→ Task description:
Among the lines below, keep only those from the one containing "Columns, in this" through the one containing "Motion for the", and reproduce them exactly.

Items from a data source:
--- START ---
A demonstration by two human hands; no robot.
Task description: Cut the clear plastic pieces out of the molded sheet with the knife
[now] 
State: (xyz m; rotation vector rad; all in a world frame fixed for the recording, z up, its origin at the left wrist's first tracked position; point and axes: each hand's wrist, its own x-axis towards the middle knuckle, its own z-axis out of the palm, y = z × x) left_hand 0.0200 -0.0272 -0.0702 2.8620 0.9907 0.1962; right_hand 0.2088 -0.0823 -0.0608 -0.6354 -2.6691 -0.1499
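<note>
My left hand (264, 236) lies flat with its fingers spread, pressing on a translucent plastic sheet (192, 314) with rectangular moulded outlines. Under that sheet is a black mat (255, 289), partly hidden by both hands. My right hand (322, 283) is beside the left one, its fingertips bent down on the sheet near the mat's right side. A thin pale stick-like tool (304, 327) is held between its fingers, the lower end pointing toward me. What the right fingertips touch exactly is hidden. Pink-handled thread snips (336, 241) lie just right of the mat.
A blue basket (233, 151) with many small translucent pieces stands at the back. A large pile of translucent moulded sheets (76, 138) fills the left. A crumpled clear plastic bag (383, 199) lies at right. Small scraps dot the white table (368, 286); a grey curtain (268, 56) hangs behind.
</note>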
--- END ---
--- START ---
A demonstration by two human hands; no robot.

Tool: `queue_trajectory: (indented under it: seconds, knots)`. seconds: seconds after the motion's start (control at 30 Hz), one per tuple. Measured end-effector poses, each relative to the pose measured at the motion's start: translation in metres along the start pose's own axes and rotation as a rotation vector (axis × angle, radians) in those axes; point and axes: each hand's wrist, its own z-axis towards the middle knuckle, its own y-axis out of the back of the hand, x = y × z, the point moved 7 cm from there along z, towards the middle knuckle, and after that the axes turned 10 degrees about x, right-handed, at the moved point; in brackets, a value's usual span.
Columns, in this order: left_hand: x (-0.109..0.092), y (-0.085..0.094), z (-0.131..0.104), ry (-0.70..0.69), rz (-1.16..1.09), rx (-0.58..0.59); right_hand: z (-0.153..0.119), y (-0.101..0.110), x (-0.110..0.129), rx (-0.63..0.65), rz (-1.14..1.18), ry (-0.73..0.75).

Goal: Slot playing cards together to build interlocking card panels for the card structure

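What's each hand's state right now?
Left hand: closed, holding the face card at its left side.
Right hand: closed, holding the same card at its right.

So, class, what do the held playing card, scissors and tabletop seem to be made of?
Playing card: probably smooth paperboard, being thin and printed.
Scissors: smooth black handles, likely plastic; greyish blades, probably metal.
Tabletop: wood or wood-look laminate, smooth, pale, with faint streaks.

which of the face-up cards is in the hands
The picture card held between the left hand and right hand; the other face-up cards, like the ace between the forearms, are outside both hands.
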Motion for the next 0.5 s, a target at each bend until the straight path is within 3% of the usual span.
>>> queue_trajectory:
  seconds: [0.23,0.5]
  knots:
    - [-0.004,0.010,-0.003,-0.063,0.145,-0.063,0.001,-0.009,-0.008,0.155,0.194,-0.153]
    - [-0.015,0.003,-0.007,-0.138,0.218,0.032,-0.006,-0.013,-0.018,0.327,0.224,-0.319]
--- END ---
→ Answer for the task:
Columns, in this order: left_hand: x (-0.109..0.092), y (-0.085..0.094), z (-0.131..0.104), ry (-0.70..0.69), rz (-1.16..1.09), rx (-0.58..0.59); right_hand: z (-0.153..0.119), y (-0.101..0.110), x (-0.110..0.129), rx (-0.63..0.65), rz (-1.14..1.18), ry (-0.73..0.75).

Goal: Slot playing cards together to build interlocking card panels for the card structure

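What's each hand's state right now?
Left hand: closed, holding the face card at its left side.
Right hand: closed, holding the same card at its right.

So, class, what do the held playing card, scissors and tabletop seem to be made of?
Playing card: probably smooth paperboard, being thin and printed.
Scissors: smooth black handles, likely plastic; greyish blades, probably metal.
Tabletop: wood or wood-look laminate, smooth, pale, with faint streaks.

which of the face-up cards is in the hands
The picture card held between the left hand and right hand; the other face-up cards, like the ace between the forearms, are outside both hands.
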Motion for the next 0.5 s, a target at each bend until the straight path is within 3% of the usual span.

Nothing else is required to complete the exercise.